Start of Given data

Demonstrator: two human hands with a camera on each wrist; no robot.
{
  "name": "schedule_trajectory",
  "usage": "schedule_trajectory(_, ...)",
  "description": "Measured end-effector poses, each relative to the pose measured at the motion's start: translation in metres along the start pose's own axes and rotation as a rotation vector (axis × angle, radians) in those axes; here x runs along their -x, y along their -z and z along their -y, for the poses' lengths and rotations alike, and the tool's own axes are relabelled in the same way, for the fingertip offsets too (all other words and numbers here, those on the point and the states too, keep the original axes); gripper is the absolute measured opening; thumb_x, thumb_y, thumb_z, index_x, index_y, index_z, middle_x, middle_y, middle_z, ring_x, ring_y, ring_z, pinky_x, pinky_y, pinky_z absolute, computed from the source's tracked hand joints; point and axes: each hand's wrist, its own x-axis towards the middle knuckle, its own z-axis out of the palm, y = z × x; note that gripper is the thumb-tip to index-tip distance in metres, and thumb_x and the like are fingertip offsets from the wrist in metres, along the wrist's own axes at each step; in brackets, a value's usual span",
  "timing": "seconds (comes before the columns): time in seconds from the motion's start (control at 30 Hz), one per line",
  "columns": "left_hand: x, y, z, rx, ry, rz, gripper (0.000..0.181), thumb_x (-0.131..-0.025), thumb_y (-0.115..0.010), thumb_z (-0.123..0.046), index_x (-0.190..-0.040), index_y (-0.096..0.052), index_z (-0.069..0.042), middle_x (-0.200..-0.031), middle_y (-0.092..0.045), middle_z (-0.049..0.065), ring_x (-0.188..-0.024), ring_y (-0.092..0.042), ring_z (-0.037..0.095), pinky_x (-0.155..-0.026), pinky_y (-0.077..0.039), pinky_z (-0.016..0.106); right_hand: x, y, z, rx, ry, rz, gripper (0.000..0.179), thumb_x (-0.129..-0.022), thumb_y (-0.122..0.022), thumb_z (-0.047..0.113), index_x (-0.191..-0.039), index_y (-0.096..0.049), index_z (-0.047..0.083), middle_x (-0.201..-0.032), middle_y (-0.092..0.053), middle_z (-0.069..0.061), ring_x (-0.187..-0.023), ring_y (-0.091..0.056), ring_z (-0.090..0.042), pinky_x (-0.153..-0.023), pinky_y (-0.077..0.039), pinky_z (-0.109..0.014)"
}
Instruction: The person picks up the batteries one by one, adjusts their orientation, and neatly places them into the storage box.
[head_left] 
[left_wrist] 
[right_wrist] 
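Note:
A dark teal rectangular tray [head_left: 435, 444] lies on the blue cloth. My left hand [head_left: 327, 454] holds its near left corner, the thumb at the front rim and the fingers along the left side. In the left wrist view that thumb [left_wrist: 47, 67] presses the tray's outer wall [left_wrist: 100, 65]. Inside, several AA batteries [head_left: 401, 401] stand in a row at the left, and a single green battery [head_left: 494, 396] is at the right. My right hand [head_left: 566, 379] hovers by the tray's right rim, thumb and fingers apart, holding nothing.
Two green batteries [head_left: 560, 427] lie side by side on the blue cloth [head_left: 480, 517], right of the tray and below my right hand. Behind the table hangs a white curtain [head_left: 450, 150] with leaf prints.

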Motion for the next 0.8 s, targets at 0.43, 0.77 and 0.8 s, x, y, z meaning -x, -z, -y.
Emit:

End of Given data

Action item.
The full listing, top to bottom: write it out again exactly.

Answer to this task.
Demonstrator: two human hands with a camera on each wrist; no robot.
{
  "name": "schedule_trajectory",
  "usage": "schedule_trajectory(_, ...)",
  "description": "Measured end-effector poses, each relative to the pose measured at the motion's start: translation in metres along the start pose's own axes and rotation as a rotation vector (axis × angle, radians) in those axes; here x runs along their -x, y along their -z and z along their -y, for the poses' lengths and rotations alike, and the tool's own axes are relabelled in the same way, for the fingertip offsets too (all other words and numbers here, those on the point and the states too, keep the original axes); gripper is the absolute measured opening; thumb_x, thumb_y, thumb_z, index_x, index_y, index_z, middle_x, middle_y, middle_z, ring_x, ring_y, ring_z, pinky_x, pinky_y, pinky_z absolute, computed from the source's tracked hand joints; point and axes: each hand's wrist, its own x-axis towards the middle knuckle, its own z-axis out of the palm, y = z × x; note that gripper is the thumb-tip to index-tip distance in metres, and thumb_x and the like are fingertip offsets from the wrist in metres, along the wrist's own axes at each step; in brackets, a value's usual span",
  "timing": "seconds (comes before the columns): time in seconds from the motion's start (control at 30 Hz), one per line",
  "columns": "left_hand: x, y, z, rx, ry, rz, gripper (0.000..0.181), thumb_x (-0.131..-0.025), thumb_y (-0.115..0.010), thumb_z (-0.123..0.046), index_x (-0.190..-0.040), index_y (-0.096..0.052), index_z (-0.069..0.042), middle_x (-0.200..-0.031), middle_y (-0.092..0.045), middle_z (-0.049..0.065), ring_x (-0.188..-0.024), ring_y (-0.092..0.042), ring_z (-0.037..0.095), pinky_x (-0.155..-0.026), pinky_y (-0.077..0.039), pinky_z (-0.016..0.106); right_hand: x, y, z, rx, ry, rz, gripper (0.000..0.179), thumb_x (-0.129..-0.022), thumb_y (-0.122..0.022), thumb_z (-0.047..0.113), index_x (-0.191..-0.039), index_y (-0.096..0.049), index_z (-0.047..0.083), middle_x (-0.201..-0.032), middle_y (-0.092..0.053), middle_z (-0.069..0.061), ring_x (-0.187..-0.023), ring_y (-0.091..0.056), ring_z (-0.090..0.042), pinky_x (-0.153..-0.023), pinky_y (-0.077..0.039), pinky_z (-0.109..0.014)"
}
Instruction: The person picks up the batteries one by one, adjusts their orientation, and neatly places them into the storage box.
[head_left] 
[left_wrist] 
[right_wrist] 
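Note:
A dark teal rectangular tray [head_left: 435, 444] lies on the blue cloth. My left hand [head_left: 327, 454] holds its near left corner, the thumb at the front rim and the fingers along the left side. In the left wrist view that thumb [left_wrist: 47, 67] presses the tray's outer wall [left_wrist: 100, 65]. Inside, several AA batteries [head_left: 401, 401] stand in a row at the left, and a single green battery [head_left: 494, 396] is at the right. My right hand [head_left: 566, 379] hovers by the tray's right rim, thumb and fingers apart, holding nothing.
Two green batteries [head_left: 560, 427] lie side by side on the blue cloth [head_left: 480, 517], right of the tray and below my right hand. Behind the table hangs a white curtain [head_left: 450, 150] with leaf prints.
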
Motion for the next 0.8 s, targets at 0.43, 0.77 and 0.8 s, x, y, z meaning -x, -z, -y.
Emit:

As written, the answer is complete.